DIRECTIONS:
From the listing below, pull each line that includes "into".

-------- AVAILABLE RECORDS

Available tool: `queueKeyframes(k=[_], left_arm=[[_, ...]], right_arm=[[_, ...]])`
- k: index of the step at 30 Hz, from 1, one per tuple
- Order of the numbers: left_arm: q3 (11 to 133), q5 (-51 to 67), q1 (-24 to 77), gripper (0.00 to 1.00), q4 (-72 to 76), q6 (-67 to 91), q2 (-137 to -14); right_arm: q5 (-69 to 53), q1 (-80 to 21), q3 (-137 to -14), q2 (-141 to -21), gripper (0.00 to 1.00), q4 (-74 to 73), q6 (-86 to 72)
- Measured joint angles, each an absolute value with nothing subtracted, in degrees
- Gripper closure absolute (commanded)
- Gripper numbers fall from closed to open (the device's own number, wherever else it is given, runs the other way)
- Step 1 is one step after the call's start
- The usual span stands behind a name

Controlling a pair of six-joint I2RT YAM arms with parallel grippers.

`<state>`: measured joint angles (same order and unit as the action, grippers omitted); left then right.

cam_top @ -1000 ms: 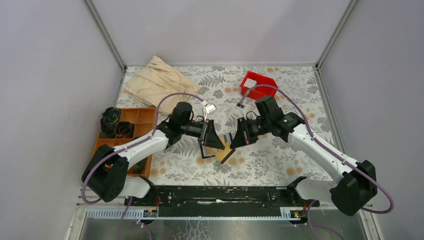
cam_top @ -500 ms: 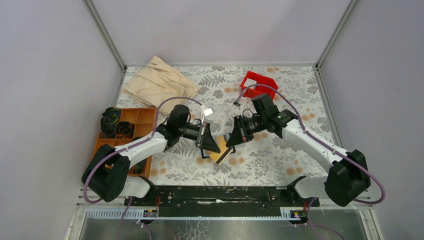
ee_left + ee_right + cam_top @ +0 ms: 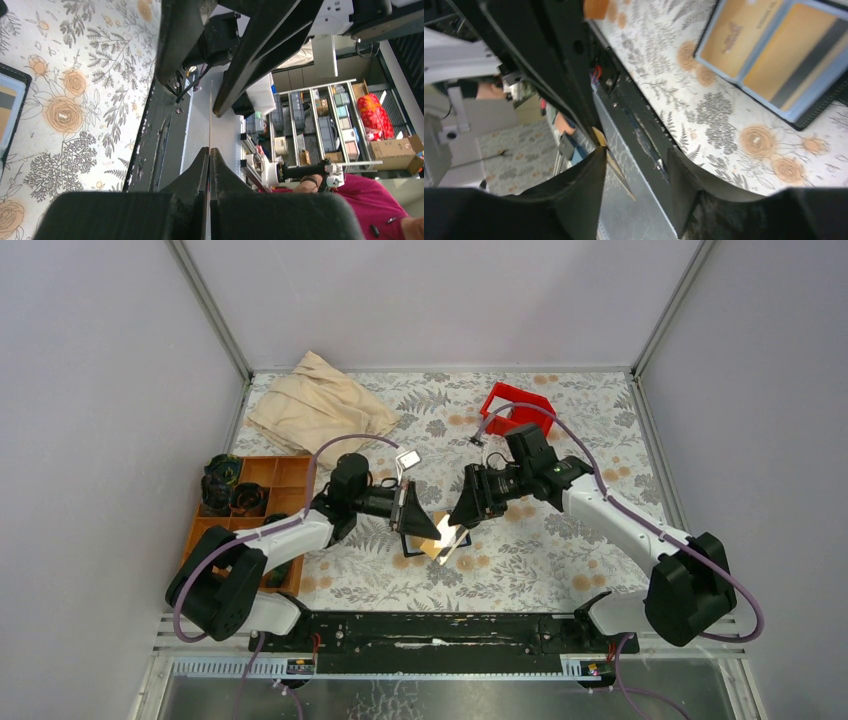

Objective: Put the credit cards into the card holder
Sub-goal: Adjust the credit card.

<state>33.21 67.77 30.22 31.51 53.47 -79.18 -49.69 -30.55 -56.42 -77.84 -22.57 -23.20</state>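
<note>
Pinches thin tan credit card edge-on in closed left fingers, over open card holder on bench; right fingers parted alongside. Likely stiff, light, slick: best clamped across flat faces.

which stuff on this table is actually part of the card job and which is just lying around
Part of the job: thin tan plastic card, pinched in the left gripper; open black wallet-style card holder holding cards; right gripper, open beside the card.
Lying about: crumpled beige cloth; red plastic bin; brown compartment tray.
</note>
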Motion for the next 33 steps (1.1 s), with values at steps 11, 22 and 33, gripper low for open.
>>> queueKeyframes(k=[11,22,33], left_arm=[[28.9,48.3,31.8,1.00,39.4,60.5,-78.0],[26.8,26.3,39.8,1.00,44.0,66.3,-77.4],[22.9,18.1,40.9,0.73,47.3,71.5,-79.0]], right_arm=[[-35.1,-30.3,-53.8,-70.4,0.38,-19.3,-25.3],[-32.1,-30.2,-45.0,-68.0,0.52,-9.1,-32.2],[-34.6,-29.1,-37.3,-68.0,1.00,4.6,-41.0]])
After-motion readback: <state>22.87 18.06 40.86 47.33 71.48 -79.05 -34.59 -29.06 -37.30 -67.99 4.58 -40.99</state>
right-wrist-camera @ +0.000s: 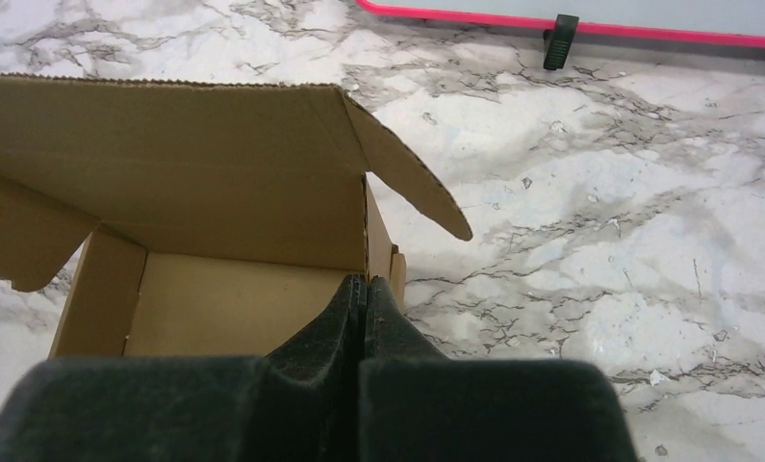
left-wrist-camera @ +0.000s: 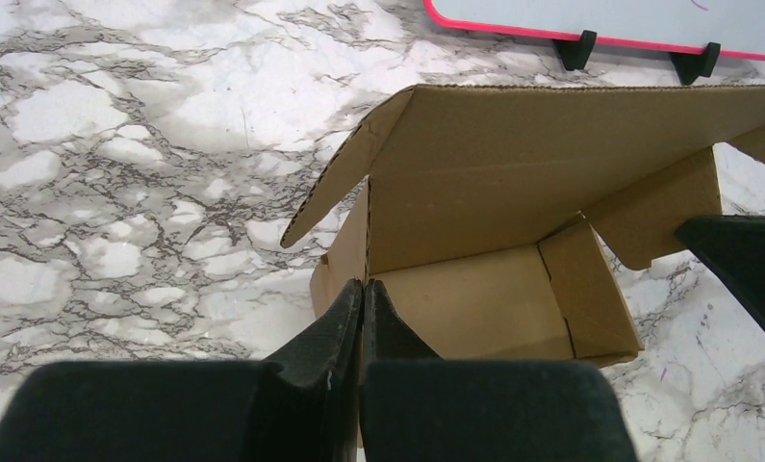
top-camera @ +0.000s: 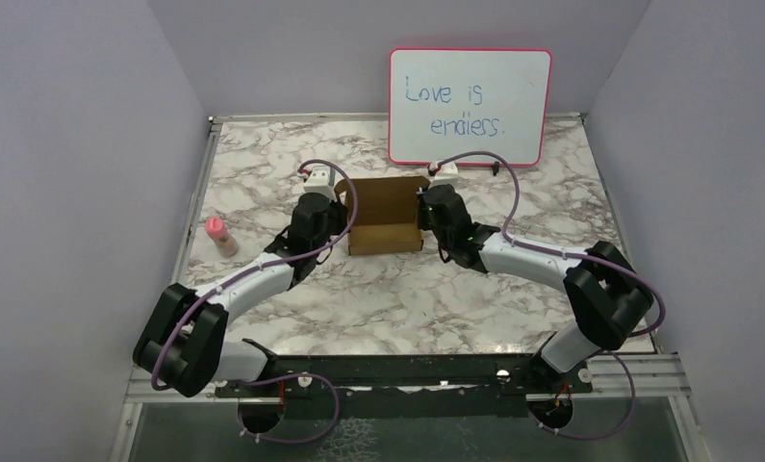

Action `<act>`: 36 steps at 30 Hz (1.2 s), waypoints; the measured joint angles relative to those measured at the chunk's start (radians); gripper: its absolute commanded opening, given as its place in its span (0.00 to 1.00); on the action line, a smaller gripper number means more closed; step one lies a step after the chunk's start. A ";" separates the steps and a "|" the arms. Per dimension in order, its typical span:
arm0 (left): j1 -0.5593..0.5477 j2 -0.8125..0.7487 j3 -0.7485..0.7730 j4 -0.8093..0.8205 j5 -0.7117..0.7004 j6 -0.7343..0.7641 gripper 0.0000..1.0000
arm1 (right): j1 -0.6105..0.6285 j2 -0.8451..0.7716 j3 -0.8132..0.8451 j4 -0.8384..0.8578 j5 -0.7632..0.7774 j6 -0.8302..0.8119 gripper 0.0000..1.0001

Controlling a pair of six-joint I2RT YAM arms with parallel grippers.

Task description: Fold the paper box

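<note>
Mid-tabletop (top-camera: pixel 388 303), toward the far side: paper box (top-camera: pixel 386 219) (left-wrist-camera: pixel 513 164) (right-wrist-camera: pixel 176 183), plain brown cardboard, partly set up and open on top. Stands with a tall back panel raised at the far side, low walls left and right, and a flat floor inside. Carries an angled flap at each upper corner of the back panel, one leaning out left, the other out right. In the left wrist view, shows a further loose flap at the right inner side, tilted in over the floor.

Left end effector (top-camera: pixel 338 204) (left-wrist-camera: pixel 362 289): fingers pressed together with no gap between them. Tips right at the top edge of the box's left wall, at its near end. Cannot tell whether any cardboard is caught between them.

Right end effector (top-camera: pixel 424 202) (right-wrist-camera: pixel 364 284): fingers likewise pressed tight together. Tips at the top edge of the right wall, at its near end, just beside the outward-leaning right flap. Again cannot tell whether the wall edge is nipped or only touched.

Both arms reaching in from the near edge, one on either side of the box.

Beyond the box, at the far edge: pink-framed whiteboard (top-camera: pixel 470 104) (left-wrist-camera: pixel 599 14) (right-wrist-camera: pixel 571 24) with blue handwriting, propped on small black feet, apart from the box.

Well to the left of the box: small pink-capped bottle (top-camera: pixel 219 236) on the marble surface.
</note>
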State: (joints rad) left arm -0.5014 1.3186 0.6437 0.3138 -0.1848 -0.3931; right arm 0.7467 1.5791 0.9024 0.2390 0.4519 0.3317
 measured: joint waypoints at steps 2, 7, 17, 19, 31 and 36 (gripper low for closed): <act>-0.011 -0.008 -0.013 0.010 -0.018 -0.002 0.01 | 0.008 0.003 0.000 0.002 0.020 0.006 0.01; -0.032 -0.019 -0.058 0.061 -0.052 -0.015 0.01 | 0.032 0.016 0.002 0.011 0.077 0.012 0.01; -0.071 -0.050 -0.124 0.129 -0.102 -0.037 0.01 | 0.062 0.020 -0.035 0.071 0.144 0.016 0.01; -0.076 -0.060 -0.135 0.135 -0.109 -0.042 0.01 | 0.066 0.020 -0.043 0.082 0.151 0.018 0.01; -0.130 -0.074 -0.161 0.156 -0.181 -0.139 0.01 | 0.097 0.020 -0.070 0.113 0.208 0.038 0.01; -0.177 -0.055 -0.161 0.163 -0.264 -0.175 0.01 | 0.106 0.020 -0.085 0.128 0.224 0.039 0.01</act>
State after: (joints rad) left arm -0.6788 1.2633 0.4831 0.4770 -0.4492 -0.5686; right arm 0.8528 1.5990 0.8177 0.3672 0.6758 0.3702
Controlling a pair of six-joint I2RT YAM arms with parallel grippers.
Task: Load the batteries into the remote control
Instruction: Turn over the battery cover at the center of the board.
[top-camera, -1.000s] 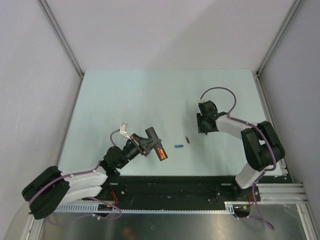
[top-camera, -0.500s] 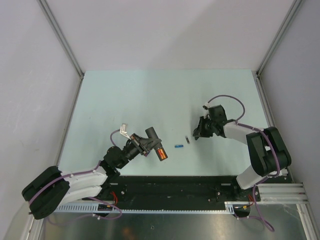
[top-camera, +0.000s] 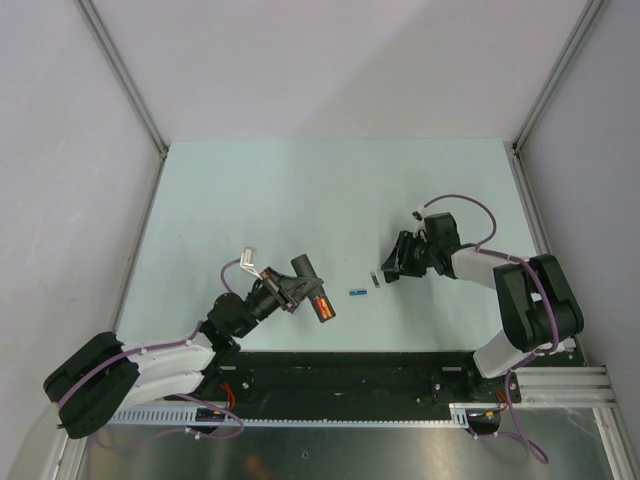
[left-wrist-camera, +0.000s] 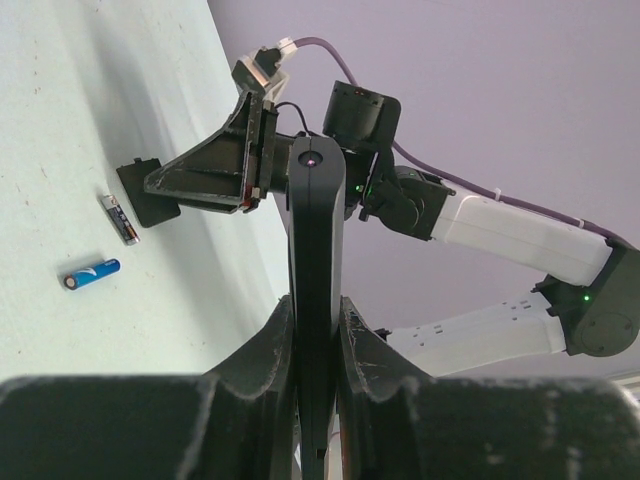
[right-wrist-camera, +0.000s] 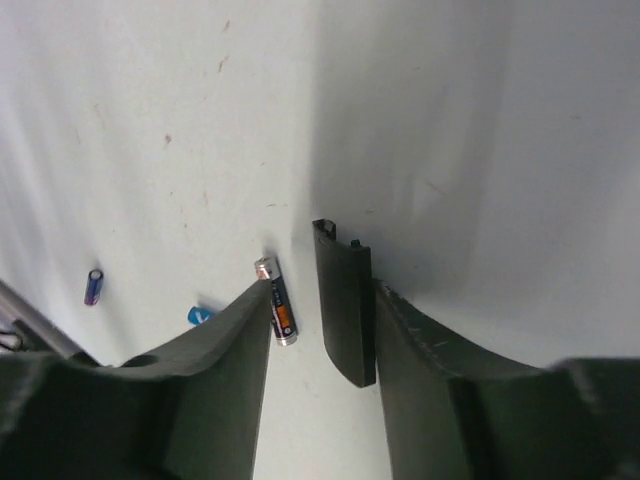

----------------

WRITTEN RESPONSE:
Objective: Put the credit cards into the card holder
Task: Load the batteries into the remote control

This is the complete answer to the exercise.